> **DIRECTIONS FOR THIS TASK**:
Restate all of the data below word for word.

> **INFORMATION SHOWN**:
────────

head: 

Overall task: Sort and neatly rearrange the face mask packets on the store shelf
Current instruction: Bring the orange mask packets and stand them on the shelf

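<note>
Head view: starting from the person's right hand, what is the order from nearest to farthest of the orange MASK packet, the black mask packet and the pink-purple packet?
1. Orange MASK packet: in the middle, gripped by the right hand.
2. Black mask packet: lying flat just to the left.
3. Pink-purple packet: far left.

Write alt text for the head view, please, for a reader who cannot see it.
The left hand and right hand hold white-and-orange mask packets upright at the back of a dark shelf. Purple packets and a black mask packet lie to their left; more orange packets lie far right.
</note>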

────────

> **FINAL ANSWER**:
head: 

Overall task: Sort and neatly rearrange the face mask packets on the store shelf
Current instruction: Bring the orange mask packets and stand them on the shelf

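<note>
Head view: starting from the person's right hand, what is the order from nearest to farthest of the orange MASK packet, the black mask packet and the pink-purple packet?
1. Orange MASK packet: in the middle, gripped by the right hand.
2. Black mask packet: lying flat just to the left.
3. Pink-purple packet: far left.

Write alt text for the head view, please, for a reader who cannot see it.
The left hand and right hand hold white-and-orange mask packets upright at the back of a dark shelf. Purple packets and a black mask packet lie to their left; more orange packets lie far right.
</note>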

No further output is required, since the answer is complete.